Zvi Mowshowitz published the third instalment of his Opus 4.7 series on Substack, focusing on model welfare. The analysis and conclusions below are Mowshowitz’s own, drawing on public information and his reading of Anthropic’s model card. This article summarises that post.

The core claim

Mowshowitz writes that Claude Opus 4.7 “is responding to model welfare questions as if it has been trained on how to respond to model welfare questions, with everything that implies.” He argues this is likely “the cumulative effect of a bunch of decisions going wrong, where low-level patches and shallow methods were applied, and seen right through.” He notes that Anthropic is investigating.

He is careful throughout to hedge his certainty: “I don’t want any of this to sound more confident than I actually am. I don’t know what is centrally happening, and my understanding is that neither does anyone else.”

The self-report optimisation risk

Mowshowitz’s central argument is that Anthropic relies extensively on model self-reports and on internal representations of emotion-concepts to assess welfare.

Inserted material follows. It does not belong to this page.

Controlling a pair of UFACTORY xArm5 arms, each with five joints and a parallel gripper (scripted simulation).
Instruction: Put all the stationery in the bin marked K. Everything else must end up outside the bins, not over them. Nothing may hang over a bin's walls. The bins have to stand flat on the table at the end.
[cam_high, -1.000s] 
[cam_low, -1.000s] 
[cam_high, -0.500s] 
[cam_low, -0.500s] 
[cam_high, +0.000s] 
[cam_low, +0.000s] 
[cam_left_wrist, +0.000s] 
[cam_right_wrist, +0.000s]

He contends this creates the risk of “optimizing those representations and self-reports, rather than the underlying welfare.”

He quotes a framing from a researcher using the handle Janus, who draws an analogy to a child in a school system that runs welfare assessments: the rational response for the child is to “hide, smile” and report desired emotions rather than actual ones, because “the emotions you exhibit are part of your grade.” Mowshowitz writes that he thinks Anthropic did not intentionally optimise for the benchmark rather than underlying welfare, but that the effect may have occurred regardless.

The structural difficulty

Mowshowitz notes what he describes as the inherent difficulty of the problem: that how models respond to welfare questions “is deeply impacted by the circumstances of the discussion,” and that responses during a welfare evaluation inside Anthropic are unlikely to reflect a “true” state across all contexts. He describes this as a parallel to known alignment challenges.

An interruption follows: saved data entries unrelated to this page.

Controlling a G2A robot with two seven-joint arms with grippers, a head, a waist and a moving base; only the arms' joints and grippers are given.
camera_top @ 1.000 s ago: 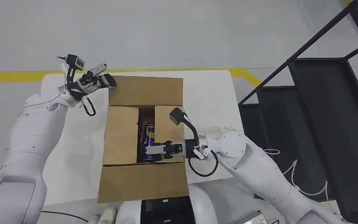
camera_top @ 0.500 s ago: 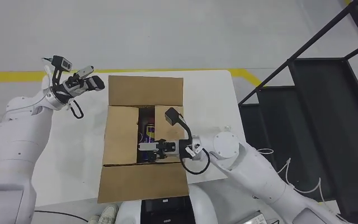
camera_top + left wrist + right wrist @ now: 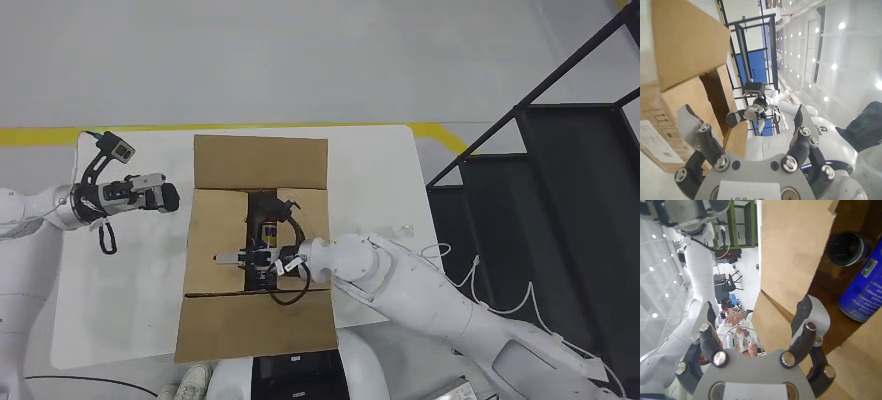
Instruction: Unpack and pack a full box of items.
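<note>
White surface (image 3: 370, 160) carries the box (image 3: 258, 160). Outer flaps lie folded out flat, and the inner flaps partly cover the opening with a narrow gap between them. Right gripper (image 3: 228, 259) sits over the left inner flap (image 3: 212, 225), jaws wide and apparently straddling its edge, likely to swing it out. Left gripper (image 3: 160, 194) is beside the box over the surface, jaws wide and empty, so that flap has room to open. Blue can (image 3: 268, 233) is in the gap, hemmed in by the flap edges.

Blue can (image 3: 861, 289) partly behind box flap (image 3: 857, 361)
</note>
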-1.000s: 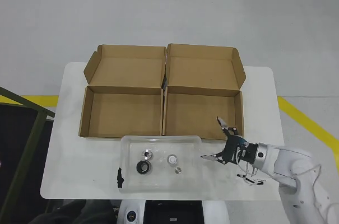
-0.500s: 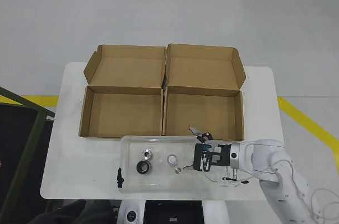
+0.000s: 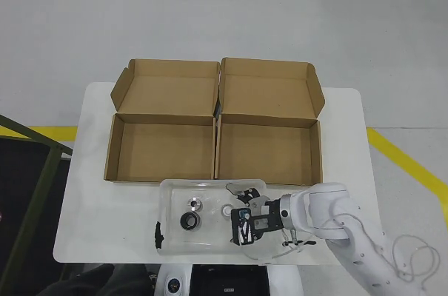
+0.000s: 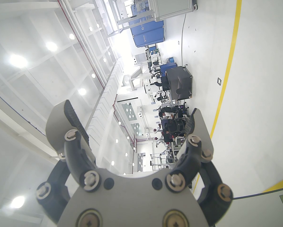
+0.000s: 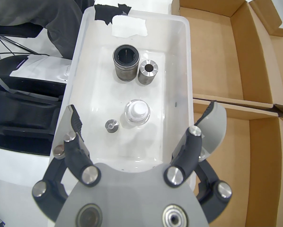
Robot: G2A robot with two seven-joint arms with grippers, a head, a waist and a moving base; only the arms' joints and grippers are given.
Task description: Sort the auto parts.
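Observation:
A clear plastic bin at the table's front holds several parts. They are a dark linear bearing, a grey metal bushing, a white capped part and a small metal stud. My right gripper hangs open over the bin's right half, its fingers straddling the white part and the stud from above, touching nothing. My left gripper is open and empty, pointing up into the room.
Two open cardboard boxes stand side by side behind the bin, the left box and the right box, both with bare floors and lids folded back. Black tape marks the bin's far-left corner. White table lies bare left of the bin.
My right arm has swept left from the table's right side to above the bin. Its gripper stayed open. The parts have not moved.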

He also acknowledges that Anthropic is, in his view, the only major lab taking model welfare seriously at all: “Only they, among the labs, take the problem seriously enough to attempt to address these problems at all.” His criticism is framed as coming from that position — “we criticize because we care” — and he expresses hope that the problems he identifies can be corrected.

What he thinks should happen

Mowshowitz describes the preferred intervention as discovering underlying problems through welfare questions and then working to fix them “even when this is locally costly,” rather than optimising for better scores on the welfare metrics themselves. He does not specify what that correction would look like in practice, noting that “training is complicated” and that “rarely has more research been more needed.”